What the task requires
Every line from the one containing "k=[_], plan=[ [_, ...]" to the one containing "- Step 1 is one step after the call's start" in the records below, both included, must be set down exactly, and no other line.

START Source data

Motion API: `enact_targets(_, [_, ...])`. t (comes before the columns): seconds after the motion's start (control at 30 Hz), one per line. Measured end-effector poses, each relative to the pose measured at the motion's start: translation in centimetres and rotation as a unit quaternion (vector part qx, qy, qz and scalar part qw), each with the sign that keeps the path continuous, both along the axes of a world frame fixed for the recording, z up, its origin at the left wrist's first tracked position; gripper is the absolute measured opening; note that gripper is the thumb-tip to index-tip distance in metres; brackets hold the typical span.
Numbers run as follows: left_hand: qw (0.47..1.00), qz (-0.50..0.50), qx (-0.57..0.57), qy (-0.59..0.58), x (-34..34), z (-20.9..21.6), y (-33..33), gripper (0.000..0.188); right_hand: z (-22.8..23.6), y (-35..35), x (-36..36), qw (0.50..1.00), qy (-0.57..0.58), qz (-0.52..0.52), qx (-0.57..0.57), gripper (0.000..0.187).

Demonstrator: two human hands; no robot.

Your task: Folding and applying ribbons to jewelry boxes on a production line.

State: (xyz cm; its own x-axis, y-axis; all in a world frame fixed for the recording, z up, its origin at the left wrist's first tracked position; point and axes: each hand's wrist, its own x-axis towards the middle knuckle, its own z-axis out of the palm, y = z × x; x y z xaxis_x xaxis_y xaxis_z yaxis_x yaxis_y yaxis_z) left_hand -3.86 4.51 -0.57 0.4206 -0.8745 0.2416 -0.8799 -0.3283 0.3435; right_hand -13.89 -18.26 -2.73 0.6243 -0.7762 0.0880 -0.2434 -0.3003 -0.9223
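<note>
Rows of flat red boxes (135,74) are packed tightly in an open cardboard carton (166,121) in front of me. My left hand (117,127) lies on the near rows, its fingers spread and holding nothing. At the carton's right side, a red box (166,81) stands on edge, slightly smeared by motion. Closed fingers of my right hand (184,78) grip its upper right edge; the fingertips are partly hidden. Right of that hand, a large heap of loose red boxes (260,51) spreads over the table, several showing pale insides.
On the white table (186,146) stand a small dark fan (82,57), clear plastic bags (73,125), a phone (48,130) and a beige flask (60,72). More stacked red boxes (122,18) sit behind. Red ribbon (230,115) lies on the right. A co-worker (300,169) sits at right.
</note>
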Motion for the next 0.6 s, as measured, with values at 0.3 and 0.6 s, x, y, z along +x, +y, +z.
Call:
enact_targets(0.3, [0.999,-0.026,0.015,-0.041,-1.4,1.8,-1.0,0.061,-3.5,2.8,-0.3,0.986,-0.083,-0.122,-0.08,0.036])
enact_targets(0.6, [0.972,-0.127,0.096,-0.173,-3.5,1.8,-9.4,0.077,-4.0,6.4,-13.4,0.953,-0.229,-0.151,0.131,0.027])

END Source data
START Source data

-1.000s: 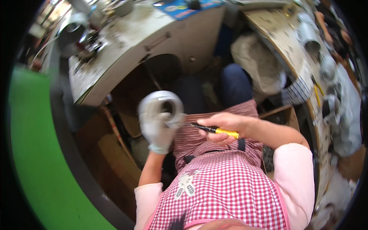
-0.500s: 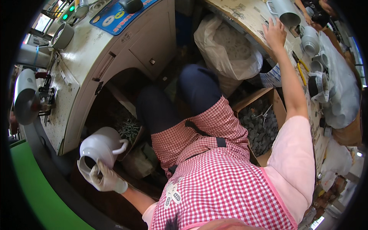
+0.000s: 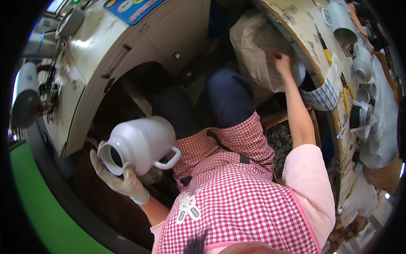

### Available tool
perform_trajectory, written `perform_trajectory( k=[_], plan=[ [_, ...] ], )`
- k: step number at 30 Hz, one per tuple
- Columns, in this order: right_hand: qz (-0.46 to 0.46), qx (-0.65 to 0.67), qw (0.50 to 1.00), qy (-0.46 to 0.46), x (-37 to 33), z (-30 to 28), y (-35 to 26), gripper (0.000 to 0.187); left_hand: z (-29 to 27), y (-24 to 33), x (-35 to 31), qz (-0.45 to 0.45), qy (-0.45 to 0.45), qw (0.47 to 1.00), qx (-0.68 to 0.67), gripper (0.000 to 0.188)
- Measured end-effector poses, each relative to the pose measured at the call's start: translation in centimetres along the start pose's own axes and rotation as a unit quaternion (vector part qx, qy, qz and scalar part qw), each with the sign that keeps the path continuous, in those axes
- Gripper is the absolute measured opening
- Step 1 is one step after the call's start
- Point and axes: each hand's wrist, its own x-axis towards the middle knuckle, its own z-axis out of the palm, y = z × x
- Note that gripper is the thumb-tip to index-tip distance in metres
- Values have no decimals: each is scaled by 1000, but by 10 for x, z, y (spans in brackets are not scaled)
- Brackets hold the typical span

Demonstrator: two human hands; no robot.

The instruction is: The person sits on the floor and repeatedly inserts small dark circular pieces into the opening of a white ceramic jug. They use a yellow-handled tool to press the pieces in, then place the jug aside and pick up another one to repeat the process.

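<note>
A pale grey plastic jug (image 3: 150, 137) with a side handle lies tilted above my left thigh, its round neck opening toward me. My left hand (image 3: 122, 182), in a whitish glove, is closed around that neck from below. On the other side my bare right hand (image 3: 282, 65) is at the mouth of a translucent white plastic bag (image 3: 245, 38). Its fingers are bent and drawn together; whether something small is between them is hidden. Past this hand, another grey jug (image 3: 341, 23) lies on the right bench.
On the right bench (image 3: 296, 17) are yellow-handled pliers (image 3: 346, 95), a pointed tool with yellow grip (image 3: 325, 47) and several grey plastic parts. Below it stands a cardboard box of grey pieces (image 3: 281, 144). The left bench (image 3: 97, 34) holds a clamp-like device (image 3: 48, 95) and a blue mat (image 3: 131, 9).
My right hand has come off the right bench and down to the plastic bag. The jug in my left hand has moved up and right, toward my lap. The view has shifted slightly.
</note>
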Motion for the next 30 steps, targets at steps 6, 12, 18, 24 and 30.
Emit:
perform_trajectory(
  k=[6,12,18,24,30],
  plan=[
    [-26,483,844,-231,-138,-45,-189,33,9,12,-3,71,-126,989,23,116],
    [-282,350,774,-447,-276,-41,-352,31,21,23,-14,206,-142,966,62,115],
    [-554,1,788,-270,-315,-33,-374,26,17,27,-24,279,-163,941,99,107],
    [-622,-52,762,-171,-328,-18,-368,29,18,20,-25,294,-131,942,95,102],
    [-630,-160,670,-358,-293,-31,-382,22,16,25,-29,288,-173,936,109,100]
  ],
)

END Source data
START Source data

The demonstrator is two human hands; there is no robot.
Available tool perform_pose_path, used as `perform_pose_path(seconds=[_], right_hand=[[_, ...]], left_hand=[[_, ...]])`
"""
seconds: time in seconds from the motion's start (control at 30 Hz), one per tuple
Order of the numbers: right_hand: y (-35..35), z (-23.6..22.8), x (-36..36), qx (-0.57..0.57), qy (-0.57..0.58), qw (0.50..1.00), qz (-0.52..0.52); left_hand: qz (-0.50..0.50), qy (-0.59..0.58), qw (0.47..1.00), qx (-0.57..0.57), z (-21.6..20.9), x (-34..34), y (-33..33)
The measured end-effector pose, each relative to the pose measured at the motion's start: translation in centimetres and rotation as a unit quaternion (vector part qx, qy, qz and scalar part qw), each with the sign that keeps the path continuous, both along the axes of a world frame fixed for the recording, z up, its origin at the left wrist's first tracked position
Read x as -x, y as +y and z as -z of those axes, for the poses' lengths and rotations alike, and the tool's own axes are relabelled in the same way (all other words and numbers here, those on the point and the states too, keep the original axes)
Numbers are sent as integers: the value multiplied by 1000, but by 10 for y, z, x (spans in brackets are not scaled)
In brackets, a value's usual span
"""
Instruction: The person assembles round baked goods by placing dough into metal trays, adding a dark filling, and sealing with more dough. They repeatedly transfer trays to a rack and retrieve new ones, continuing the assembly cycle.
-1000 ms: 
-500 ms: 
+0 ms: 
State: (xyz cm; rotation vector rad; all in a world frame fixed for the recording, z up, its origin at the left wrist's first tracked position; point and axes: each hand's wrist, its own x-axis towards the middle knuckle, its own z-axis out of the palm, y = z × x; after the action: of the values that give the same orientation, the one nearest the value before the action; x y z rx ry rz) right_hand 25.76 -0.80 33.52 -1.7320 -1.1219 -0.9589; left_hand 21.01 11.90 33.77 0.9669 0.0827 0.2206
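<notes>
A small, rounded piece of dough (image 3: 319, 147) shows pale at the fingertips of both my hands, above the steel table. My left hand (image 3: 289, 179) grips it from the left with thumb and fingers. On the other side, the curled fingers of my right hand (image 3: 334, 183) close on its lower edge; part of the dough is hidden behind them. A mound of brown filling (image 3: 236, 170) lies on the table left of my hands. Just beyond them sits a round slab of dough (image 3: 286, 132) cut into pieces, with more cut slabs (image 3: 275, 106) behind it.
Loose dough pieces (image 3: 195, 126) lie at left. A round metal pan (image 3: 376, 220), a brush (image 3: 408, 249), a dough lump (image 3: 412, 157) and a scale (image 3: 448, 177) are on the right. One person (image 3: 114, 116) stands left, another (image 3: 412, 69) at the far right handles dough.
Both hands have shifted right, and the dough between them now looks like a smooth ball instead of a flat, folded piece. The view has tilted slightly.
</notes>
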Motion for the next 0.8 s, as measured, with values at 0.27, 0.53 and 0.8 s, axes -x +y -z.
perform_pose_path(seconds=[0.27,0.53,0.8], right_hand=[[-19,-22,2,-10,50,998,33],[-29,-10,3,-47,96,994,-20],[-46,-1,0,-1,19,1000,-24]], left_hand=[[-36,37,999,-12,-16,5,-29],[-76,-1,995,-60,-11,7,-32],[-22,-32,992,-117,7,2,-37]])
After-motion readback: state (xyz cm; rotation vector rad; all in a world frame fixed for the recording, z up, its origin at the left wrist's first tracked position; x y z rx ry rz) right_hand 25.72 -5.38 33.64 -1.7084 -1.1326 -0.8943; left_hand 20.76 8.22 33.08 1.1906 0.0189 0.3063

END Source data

Result of the task
perform_trajectory, written `perform_trajectory( k=[_], plan=[ [_, ...] ], )`
- k: step number at 30 Hz, one per tuple
- Columns, in this order: right_hand: qz (-0.46 to 0.46), qx (-0.65 to 0.67), qw (0.50 to 1.00), qy (-0.46 to 0.46), x (-37 to 33), z (-30 to 28), y (-35 to 26), gripper (0.000 to 0.187); left_hand: z (-29 to 27), y (-24 to 33), x (-35 to 31), qz (-0.45 to 0.45), qy (-0.45 to 0.45), qw (0.47 to 1.00), qx (-0.68 to 0.67), gripper (0.000 to 0.188)
- Measured end-effector poses, each relative to the pose measured at the call's start: translation in centimetres along the start pose's own axes and rotation as a unit quaternion (vector part qx, qy, qz and scalar part qw), each with the sign that keeps the path continuous, in those axes
- Gripper is the absolute measured opening
- Step 1 is one step after the call's start

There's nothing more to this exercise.